[Cerpen] Mengungkapkan atau Memendam?

Perasaan ini sudah bertahan cukup lama. Layaknya air yang didiamkan di dalam freezer. Semakin lama semakin mengeras. Aku tak tahu dari mana datangnya rasa yang orang bilang, cinta. Tapi, aku tidak yakin mengapa aku harus menyebutnya cinta. Aku hanya senang melihat wajahnya. Aku hanya malu saat bertatapan langsung dengannya. Aku hanya ingin tersenyum melihat tweet-tweet polosnya. Aku hanya suka mendengar suaranya yang kecil dan lembut.
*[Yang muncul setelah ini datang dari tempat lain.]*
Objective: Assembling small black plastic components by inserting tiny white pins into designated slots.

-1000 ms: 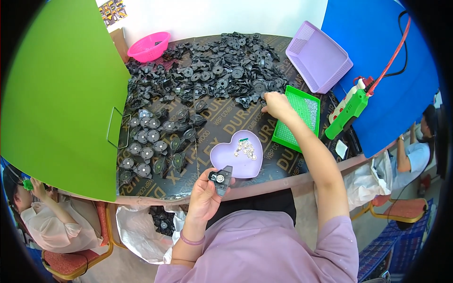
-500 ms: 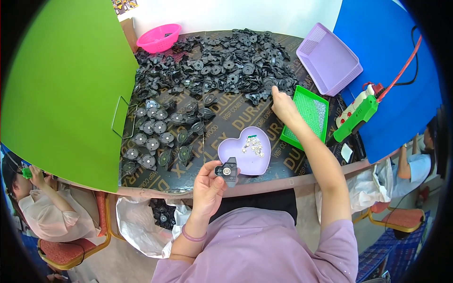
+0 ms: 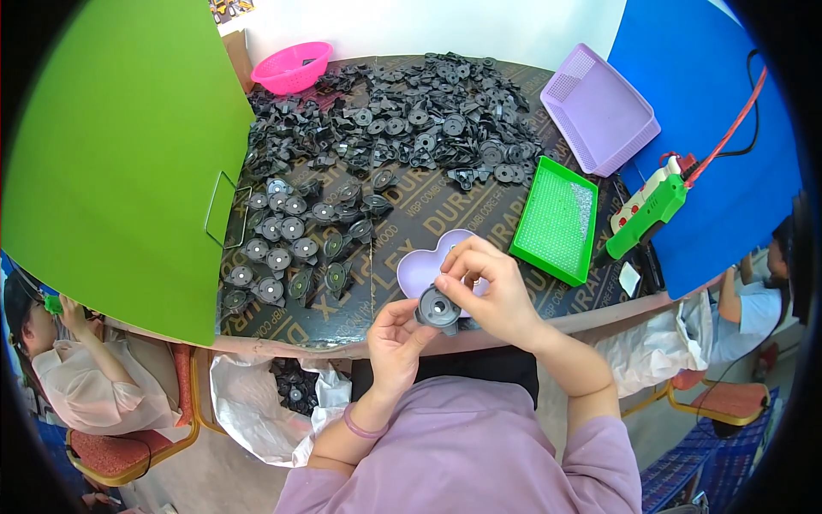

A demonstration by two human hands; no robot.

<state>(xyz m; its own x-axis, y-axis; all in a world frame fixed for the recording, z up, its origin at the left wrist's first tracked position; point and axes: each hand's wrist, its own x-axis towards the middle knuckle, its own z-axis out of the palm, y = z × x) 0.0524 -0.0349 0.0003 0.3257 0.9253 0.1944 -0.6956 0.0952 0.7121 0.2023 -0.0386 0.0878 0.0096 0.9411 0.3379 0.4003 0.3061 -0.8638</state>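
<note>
While the left hand (image 3: 396,336) is gripping the round black plastic part (image 3: 438,309) from below at the near edge of the bench (image 3: 411,214), the right hand (image 3: 490,287) is pinching something too small to identify just above it, before the purple heart-shaped dish (image 3: 419,267).

The small round plastic part (image 3: 438,308) is dark grey with a paler centre. The heart-shaped plastic dish (image 3: 428,261) is lilac, like the shallow rectangular mesh tray (image 3: 599,111). The flat rectangular tray (image 3: 556,218) is bright green with a fine dotted pattern. The heap of moulded plastic parts (image 3: 411,120) is black-grey. The round mesh basket (image 3: 291,67) is hot pink. The bench (image 3: 402,231) is dark brown with tan lettering.
</note>
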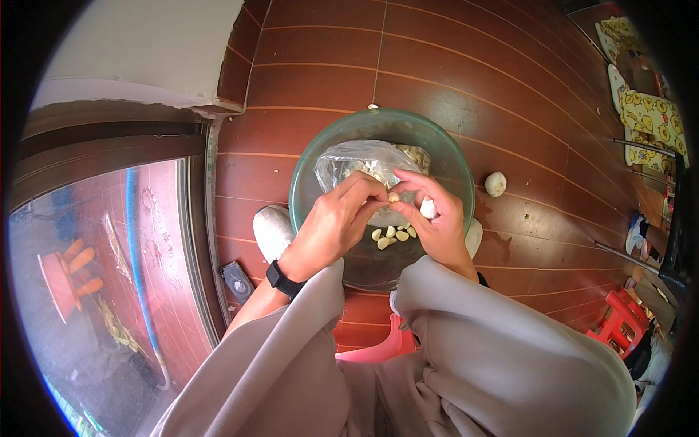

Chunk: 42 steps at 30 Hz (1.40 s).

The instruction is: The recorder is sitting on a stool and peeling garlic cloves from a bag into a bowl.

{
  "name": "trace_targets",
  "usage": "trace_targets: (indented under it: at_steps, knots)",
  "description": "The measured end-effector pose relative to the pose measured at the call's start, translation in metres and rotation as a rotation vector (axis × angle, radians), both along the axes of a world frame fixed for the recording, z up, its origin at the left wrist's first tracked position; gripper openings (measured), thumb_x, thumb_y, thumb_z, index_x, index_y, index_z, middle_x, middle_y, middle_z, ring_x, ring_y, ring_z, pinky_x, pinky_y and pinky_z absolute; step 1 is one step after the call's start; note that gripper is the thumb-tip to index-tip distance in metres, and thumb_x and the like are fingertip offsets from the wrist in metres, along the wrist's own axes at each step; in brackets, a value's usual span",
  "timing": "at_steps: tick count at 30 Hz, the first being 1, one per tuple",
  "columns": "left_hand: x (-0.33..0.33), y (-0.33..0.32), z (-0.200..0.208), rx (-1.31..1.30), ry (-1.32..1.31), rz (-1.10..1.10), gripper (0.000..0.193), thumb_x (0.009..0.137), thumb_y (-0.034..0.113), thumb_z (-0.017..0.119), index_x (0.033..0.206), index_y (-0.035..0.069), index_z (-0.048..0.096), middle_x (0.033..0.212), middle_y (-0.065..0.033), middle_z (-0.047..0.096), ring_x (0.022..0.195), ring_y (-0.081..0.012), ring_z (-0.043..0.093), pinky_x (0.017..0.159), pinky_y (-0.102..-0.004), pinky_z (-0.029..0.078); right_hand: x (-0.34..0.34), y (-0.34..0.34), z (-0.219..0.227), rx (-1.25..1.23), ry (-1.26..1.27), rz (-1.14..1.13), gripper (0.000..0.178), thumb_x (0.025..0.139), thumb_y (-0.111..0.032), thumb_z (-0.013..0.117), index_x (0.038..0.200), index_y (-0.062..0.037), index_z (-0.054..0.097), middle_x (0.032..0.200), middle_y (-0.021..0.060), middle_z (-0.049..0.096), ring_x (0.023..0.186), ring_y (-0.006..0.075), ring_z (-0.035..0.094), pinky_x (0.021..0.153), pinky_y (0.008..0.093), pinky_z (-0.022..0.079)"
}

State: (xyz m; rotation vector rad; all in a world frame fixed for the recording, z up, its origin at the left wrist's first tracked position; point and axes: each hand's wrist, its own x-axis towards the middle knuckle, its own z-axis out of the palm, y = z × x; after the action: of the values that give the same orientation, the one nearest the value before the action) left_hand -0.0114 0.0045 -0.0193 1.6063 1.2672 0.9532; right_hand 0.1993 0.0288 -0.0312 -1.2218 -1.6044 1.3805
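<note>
In the head view you are seated, your grey-trousered knees [466, 364] filling the lower part of the picture, and both your hands meet over a green glass bowl [306, 182] that stands on the red-brown tiled floor [451, 65]. Your left hand [331, 226], with a black wristband [282, 280] on its wrist, has its fingers closed narrowly on a small pale garlic clove [394, 197], pinching it from the left. Your right hand [437, 218] pinches the same clove from the right with thumb and forefinger, and a second white clove [428, 209] is tucked against its palm. Just behind your fingers, inside the bowl, lies a clear plastic bag [357, 162] with more cloves in it. Below your hands, on the bowl's bottom, rests a small cluster of peeled cloves [393, 234]. A whole garlic bulb [495, 183] sits on the floor to the right, apart from the bowl. A white shoe [273, 229] shows by the bowl's left rim, and a small dark device [237, 282] lies near it.
</note>
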Motion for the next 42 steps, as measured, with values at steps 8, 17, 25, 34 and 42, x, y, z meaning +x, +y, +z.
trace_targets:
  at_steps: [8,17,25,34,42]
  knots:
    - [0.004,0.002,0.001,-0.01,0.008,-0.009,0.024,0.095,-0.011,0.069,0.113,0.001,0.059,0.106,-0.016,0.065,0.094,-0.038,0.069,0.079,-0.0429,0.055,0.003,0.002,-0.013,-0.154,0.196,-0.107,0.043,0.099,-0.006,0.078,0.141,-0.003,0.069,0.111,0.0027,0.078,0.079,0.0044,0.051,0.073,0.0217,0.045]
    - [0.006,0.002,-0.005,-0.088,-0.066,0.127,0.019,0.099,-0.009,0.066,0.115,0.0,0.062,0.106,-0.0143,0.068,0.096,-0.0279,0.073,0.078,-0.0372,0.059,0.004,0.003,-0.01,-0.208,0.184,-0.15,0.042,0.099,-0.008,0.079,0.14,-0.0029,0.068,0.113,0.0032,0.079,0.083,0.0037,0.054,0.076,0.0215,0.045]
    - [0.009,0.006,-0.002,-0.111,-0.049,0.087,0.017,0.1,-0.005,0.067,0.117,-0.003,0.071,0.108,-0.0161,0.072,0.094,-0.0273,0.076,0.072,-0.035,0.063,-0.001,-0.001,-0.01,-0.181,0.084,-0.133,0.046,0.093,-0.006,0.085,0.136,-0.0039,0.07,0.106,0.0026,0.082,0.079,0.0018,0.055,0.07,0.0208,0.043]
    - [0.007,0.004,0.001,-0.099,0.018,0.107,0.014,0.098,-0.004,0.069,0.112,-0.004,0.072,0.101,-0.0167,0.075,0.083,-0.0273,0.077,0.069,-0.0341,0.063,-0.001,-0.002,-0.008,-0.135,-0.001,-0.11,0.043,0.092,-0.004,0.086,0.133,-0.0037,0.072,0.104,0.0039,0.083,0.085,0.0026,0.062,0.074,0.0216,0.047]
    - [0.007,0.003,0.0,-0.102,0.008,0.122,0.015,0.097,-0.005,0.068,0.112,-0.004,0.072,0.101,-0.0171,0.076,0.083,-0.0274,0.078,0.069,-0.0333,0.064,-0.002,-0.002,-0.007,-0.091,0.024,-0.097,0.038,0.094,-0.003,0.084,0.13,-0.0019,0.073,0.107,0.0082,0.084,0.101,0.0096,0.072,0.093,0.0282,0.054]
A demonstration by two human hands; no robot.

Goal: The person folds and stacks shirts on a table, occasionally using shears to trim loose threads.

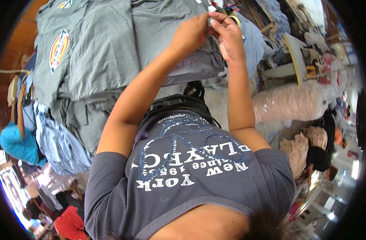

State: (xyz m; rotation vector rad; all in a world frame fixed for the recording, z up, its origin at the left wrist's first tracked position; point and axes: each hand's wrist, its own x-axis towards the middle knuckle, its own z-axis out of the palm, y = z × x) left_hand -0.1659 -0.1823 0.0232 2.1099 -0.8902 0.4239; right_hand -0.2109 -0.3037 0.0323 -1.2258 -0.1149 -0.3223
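Observation:
Both my hands are raised close together at the far edge of the view, over the right end of a pile of grey T-shirts (107, 48). My left hand (191, 33) is closed, its fingertips meeting those of my right hand (229, 38). The right thumb and fingers are pinched together. Whatever lies between the fingertips is too small and too covered to make out. Just behind the right fingers shows part of a pale yellow ring-shaped thing (235, 20). An oval print in red, yellow and white (59, 51) marks a shirt on the left.
Light blue garments hang at the left (63, 140) and lie right of the pile (251, 44). A large plastic-wrapped bundle of pinkish cloth (291, 102) stands at the right. A person in a bright blue shirt (21, 138) is at the far left. A board with a yellow edge (294, 58) leans at the right.

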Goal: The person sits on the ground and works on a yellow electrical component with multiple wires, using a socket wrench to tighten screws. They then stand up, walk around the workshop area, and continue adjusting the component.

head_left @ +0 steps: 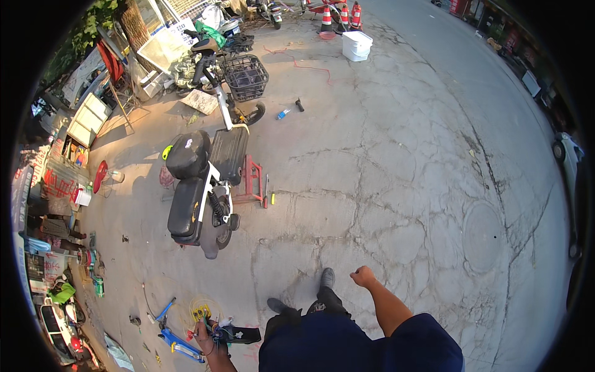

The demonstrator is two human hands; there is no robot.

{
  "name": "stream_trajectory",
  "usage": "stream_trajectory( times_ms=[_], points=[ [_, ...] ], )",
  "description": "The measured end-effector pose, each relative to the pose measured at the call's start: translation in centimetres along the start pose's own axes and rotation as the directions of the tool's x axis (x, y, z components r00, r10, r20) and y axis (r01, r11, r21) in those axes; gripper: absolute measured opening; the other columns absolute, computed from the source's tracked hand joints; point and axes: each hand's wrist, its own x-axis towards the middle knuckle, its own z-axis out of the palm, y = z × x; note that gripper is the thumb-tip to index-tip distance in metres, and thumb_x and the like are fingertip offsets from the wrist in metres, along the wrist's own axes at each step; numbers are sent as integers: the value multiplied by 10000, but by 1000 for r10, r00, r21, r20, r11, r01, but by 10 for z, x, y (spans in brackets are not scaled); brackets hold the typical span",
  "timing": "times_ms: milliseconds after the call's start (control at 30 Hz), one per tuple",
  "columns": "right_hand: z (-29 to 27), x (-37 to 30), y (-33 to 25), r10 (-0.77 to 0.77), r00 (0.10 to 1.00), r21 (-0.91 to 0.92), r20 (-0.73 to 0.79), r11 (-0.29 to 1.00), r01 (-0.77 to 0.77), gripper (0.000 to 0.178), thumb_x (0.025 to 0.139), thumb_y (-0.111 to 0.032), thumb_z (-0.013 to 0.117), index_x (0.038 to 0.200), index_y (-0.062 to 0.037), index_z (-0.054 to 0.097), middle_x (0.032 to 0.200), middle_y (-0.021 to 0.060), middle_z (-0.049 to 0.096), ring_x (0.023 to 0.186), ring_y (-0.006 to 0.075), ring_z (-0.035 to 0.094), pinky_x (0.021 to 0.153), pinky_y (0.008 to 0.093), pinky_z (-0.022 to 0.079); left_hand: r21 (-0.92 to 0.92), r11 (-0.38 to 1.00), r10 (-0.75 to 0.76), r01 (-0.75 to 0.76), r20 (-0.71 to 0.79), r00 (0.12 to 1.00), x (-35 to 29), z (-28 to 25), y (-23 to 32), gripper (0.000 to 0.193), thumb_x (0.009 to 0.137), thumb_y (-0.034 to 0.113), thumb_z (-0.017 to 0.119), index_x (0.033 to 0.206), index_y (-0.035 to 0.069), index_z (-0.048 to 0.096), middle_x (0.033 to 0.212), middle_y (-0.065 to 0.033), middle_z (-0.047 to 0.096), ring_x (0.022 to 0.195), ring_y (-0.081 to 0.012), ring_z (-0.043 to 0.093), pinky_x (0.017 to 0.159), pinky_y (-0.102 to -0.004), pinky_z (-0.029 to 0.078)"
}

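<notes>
My left hand (204, 335) is low in the view, its fingers closed round a bundle of coloured wires that joins a black box (243, 335). Just beyond that hand a yellow coil of cable (202, 309) shows, partly hidden behind it. A blue metal tool or stand (176, 342) lies on the ground beside the same hand. My right hand (362, 276) hangs out in front of me to the right, curled into a loose fist; nothing shows in it.
An electric scooter (201, 186) with a black front basket (246, 77) stands by a red metal stand (252, 180). Screwdrivers (266, 192) and a blue-labelled bottle (283, 114) lie on the cracked concrete. Farther off are a white bucket (357, 46) and traffic cones (326, 20).
</notes>
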Motion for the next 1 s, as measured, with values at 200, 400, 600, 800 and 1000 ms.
stream_trajectory(
  times_ms=[200, 400, 600, 800, 1000],
  points=[
    [18, -10, -47, -79, 992, -33, -99, 997, 76, 471, 801, -441, 632, 883, 4, 761, 954, 263, 710, 940, 414, 683, 861, 476, 543, -97, 995, -6, 4, -13, 1000, 33, -48, 12, 198, 951, 255, 629, 932, 58, 620, 747, -55, 624, 650, -133, 583, 611, -270, 471],
    [77, -46, -146, -217, 970, -22, -113, 976, 216, 482, 797, -466, 673, 840, 8, 750, 903, 271, 699, 909, 421, 681, 822, 463, 542, -297, 955, -9, 16, 23, 1000, 78, -151, 33, 218, 950, 246, 601, 1007, 40, 643, 730, -60, 637, 635, -141, 594, 611, -291, 487],
    [147, -97, -281, -301, 954, -3, 18, 954, 301, 496, 809, -449, 713, 820, 47, 724, 788, 235, 710, 800, 334, 716, 735, 423, 545, -317, 944, 40, -92, -167, 985, 104, -256, 63, 210, 947, 222, 593, 980, 16, 622, 723, -84, 631, 616, -163, 583, 597, -290, 462],
    [196, -132, -406, -458, 872, -118, 173, 869, 480, 511, 833, -461, 710, 881, 47, 726, 842, 240, 715, 829, 335, 710, 753, 410, 539, -260, 945, 106, -199, -330, 938, 118, -322, 94, 186, 949, 196, 651, 958, 12, 620, 730, -90, 641, 619, -168, 613, 601, -295, 503],
    [233, -142, -521, -593, 733, -114, 334, 746, 656, 443, 855, -399, 706, 873, 43, 724, 802, 203, 711, 749, 286, 694, 712, 385, 535, -285, 933, 56, -218, -486, 872, 142, -358, 92, 175, 950, 186, 679, 937, 18, 629, 762, -80, 653, 657, -159, 617, 623, -295, 512]
  ],
)
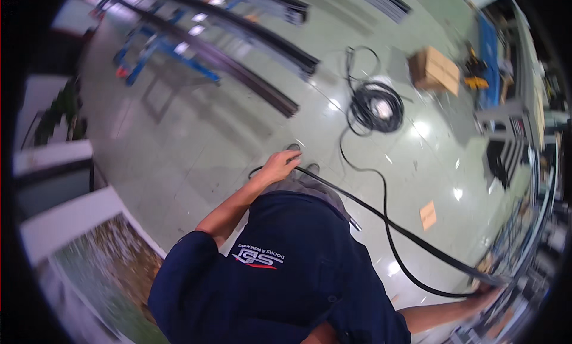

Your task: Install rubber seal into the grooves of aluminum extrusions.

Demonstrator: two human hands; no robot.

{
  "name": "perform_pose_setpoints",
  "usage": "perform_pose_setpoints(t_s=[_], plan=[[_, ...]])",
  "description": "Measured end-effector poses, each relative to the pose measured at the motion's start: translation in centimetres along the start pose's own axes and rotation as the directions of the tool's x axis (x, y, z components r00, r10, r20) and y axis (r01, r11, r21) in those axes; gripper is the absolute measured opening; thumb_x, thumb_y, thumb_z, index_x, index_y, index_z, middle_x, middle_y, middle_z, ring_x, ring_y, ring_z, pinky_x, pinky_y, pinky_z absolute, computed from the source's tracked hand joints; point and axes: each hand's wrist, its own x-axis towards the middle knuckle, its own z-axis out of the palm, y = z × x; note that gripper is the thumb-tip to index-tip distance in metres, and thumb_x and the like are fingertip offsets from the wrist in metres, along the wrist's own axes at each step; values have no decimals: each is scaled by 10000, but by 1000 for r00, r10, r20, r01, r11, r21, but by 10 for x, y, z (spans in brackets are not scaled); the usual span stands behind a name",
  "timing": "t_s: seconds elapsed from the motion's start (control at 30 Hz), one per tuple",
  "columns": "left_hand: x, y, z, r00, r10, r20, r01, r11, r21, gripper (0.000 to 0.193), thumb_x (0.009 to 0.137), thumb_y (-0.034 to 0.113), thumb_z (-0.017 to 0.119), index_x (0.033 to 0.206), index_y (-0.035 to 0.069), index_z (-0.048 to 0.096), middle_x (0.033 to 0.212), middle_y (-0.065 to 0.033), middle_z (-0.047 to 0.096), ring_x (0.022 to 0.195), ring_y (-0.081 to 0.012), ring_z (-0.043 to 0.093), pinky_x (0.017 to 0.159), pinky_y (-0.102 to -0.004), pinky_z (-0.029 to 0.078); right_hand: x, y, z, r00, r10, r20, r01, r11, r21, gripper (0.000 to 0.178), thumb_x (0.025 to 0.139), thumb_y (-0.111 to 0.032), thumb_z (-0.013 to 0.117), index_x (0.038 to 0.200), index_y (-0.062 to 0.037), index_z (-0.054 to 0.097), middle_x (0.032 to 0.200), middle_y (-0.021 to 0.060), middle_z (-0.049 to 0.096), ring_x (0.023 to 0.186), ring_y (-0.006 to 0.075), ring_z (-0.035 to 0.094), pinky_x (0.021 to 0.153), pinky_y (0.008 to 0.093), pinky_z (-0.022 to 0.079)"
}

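Note:
My left hand [279, 166] is in front of my waist, its fingers curled round a long black flexible strip [381, 215]. A short end of the strip curls out to the left of that hand. From there it slants down to the far right, where my right hand [485, 297] closes on it with the arm stretched out; those fingers are blurred. A second, thinner-looking run of the strip loops from the coil [376, 107] on the floor to the right hand.
Long dark profiles [238, 70] rest on blue stands [161, 52] at the upper left. A cardboard box [435, 71] stands beyond the coil, near a grey plastic stool [509, 120]. A piece of cardboard [428, 216] lies on the floor. Cluttered racks line the right edge.

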Motion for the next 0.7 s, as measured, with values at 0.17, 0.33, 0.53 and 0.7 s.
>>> perform_pose_setpoints(t_s=[0.17, 0.33, 0.53, 0.7], plan=[[-24, 143, -60, 968, 20, 251, 143, 776, -615, 320, 1023, 238, 512, 1209, 7, 632, 828, -61, 662, 470, -56, 357, 460, -218, 332, -140, 80, 256, 599, -31, 800, 604, 674, -426, 674, 862, -285, 709, 1438, -37, 463, 1338, 177, 592, 1242, 270, 557, 977, 391, 466], [-37, 219, -116, 925, 327, 193, 18, 470, -882, 342, 1051, 251, 455, 1202, -14, 608, 797, -72, 639, 458, -25, 362, 447, -182, 288, -404, -8, 368, -492, -107, 864, 74, 984, 165, 668, 768, -202, 806, 1339, 13, 534, 1284, 179, 603, 1227, 253, 539, 1054, 374, 395], [-1, 177, -230, 914, 305, -268, -354, 275, -894, 383, 1077, 264, 372, 1322, -4, 492, 858, -137, 660, 516, -88, 526, 482, -219, 416, -441, 21, 421, -320, -76, 944, -245, 969, -5, 204, 929, -138, 632, 1037, 25, 690, 780, 28, 658, 718, 100, 609, 688, 258, 499], [26, 99, -299, 967, 214, -136, -253, 799, -545, 324, 1030, 243, 482, 1173, -30, 583, 828, -113, 676, 647, -140, 658, 542, -263, 508, -434, -3, 463, 26, -70, 997, -146, 987, 73, 222, 926, -187, 684, 1019, 14, 710, 724, -23, 619, 639, 49, 525, 573, 210, 399]])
Mungkin saja aku kagum, kan?


Biar kuceritakan lebih dulu. Dia adalah teman sekelasku di kelas XI SMA ini. Melodi. Dia adalah siswa pindahan saat menginjak semester 2. Awalnya aku tidak dekat dengannya. Hanya saja karena hobiku yang senang bermain musik, lama-kelamaan kami menjadi dekat. Kebetulan dia suka menyanyi. Dan suara yang kecil nan lembut itu makin terdengar merdu di telingaku.

Saat istirahat, aku lebih sering menghabiskan waktu di ruang musik untuk memainkan gitar. Dia pun dengan senang hati mengikutiku dan bernyanyi tepat di sampingku. Aku selalu curi-curi pandang ke arahnya untuk menatap raut wajah saat sedang bernyanyi.

Wajah polos itu, dengan rambut panjang melewati bahu yang selalu dikucir kuda. Poninya selalu tidak melebihi alis. Matanya seperti biji almond dan dinaungi alis tebal yang melengkung indah bak pelangi. Hidungnya tidak bangir, tidak pula pesek. Bibirnya tipis dihiasi gigi gingsul sebelah kanan yang membuatnya terlihat lebih manis dari gadis-gadis lainnya, menurutku. Bentuk wajah tirus itu dibalut warna kulit khas gadis Indonesia, kuning langsat.

Jika dia lupa dengan lirik yang dinyanyikannya, refleks dia akan tertawa. Dia tidak pernah malu tertawa terbahak-bahak. Lagipula, karena ukuran mulutnya kecil, dia tidak bisa tertawa dengan mulut terbuka sangat lebar. Aku hanya mampu tersenyum saat dia tertawa. Sungguh, aku tidak ingin siang segera berganti malam. Aku ingin menikmati waktu lebih lama dari biasanya agar bisa menghabiskannya dengannya. Karena kau tahu? Menghabiskan waktu dengan orang yang dicintai saat ini adalah anugerah terindah yang mungkin takkan terjadi esok.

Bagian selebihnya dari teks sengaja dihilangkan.